Se faire une toile à l'Ehpad

Se faire une toile à l'Ehpad

21 mars 2019
Cinéma
Le Bossu d'André Hunebelle
Le Bossu d'André Hunebelle 1959 Gaumont, collections Cinémathèque de Toulouse

Personnes âgées dépendantes, détenus, scolaires défavorisés, patients… Le CNC œuvre pour que les publics parfois éloignés de la culture puissent avoir accès au cinéma. Petit reportage dans un établissement d’hébergement pour personnes âgées dépendantes (Ehpad) où est organisée une projection de film.


Un Ehpad quelque part dans les Yvelines. Tout le monde est installé dans la grande salle où Carl s'apprête à lancer la séance. Après des études de Master Cinéma, celui-ci effectue un service civique au CNC (un engagement volontaire pour les jeunes de 16 à 25 ans, d’une durée de six à douze mois). Vite assimilé à la Direction du Patrimoine, il est chargé des projets favorisant le lien social et intergénérationnel par le biais du cinéma, notamment à destination des hommes et femmes vivant en établissements d’hébergement pour personnes âgées dépendantes (Ehpad), ce public qu'on dit « empêché ». Carl propose, prépare et anime ces actions en collaboration avec les animateurs sur place.

Aujourd’hui, c’est Le Bossu (André Hunnebelle, 1959) parce qu’il « passe très bien grâce à sa dimension visuelle, très prenante pour un public âgé : les couleurs, les costumes, les poursuites à cheval. Les deux comédiens, Jean Marais et Bourvil, permettent d’évoquer leur carrière, donc d’autres films (…) et de parler parfois technique et esthétique, voire trucages », nous rapporte Carl qui, après quelques séances, cerne le public et a choisi de mêler sa présentation avec une part d’animation plus ludique et légère. Cela lui permet de faciliter l’interaction avec les spectateurs et donne à sa présentation un aspect plus détendu. Ce peut être un jeu sur les comédiens, une discussion sur les cascades du film…La présentation terminée, le film est lancé. Carl compte et observe les présents, car certains quittent la salle en cours de séance et motivent leur départ. Carl est attentif et l’aide de l’animateur de l’ehpad est parfois nécessaire, par exemple pour augmenter le son.

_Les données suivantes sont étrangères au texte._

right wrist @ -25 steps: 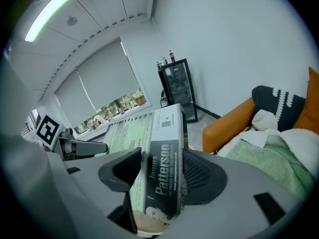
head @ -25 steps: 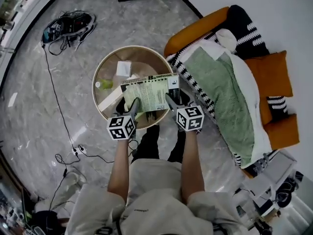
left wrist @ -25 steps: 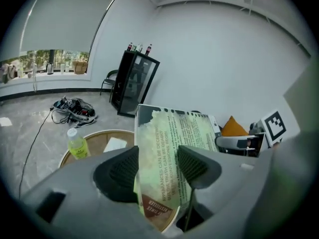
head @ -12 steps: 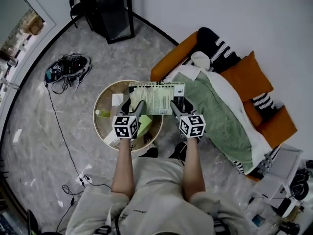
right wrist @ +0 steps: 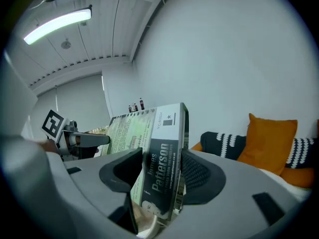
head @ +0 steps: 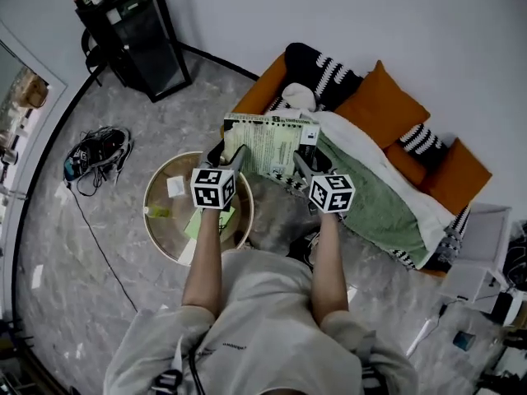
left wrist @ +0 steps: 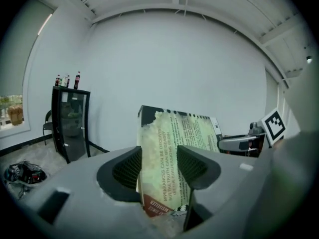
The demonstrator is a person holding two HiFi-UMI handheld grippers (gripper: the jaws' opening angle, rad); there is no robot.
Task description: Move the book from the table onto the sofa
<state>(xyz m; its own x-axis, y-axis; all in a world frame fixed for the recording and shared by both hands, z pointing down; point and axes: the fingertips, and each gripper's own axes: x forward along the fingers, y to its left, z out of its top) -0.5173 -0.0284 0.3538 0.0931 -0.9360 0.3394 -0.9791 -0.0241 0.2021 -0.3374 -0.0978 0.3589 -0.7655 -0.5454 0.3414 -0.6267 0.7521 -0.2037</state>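
We hold the book [head: 270,142] aloft by the sofa [head: 257,95], clear of the round desk [head: 167,222]. The left tongs [head: 234,158] and right tongs [head: 300,163] each clamp one side (jaws closing on it).

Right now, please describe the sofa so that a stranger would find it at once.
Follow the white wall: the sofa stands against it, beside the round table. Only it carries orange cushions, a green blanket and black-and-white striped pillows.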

Riche en cinéma français classique ou populaire, avec des acteurs de premier plan et des seconds rôles, le CNC est à même de répondre à la demande de films du public des ehpad. Son vivier d’œuvres en noir et blanc complète la programmation plus traditionnelle menée par les animateurs, qui puisent dans des catalogues plus grand public.

Un travail de préparation et de sélection des films est indispensable pour assurer la réussite de la séance : le film ne doit pas aller trop vite afin de ne pas perdre les spectateurs, mais il ne doit pas non plus être trop lent pour ne pas les endormir. Il est judicieux de bannir les films présentant trop de longueurs. On doit aussi éviter un film à la narration trop touffue et privilégier une progression linéaire de l’intrigue. Le film choral, le film à flash-back, le film trop halluciné sont donc écartés… Il faut rester dans des films aux intrigues simples. La dimension visuelle est très importante : un film comique ou burlesque jouant sur des gags spectaculaires sera le bienvenu. Ensuite, il faut travailler sur la mémoire pour engager le débat, proposer parfois un jeu en lien avec le film afin d'amener les résidents sur leurs mémoires communes. Carl : « Une fois le film terminé, nous reprenons notre place devant l’écran afin d’écouter les réactions des résidents et de discuter avec eux. Mais nous discutons souvent individuellement avec les personnes manifestant une envie de réagir, d’autant qu’ils sont fatigués après la projection . Il faut en permanence s’adapter au public, l’animer, le réveiller, le recadrer si besoin en tenant compte de son état ».

Pour le mois prochain, Carl a choisi Copie Conforme (Jean Dréville, 1947) : « C ’est une comédie des années 1950 qui repose en grande partie sur le quiproquo car Louis Jouvet y joue deux personnages. La structure simple et classique, la légèreté et l’humour rendent accessible un film dans lequel le dialogue a une importance capitale. Par le biais de Jouvet, nous pouvons jouer sur les souvenirs des spectateurs, d’une période du cinéma français, parler théâtre, et même faire un quizz sur les sosies au cinéma. Nous arrivons ainsi à créer du lien et à mobiliser les personnes âgées pour les rendre plus attentives au débat ».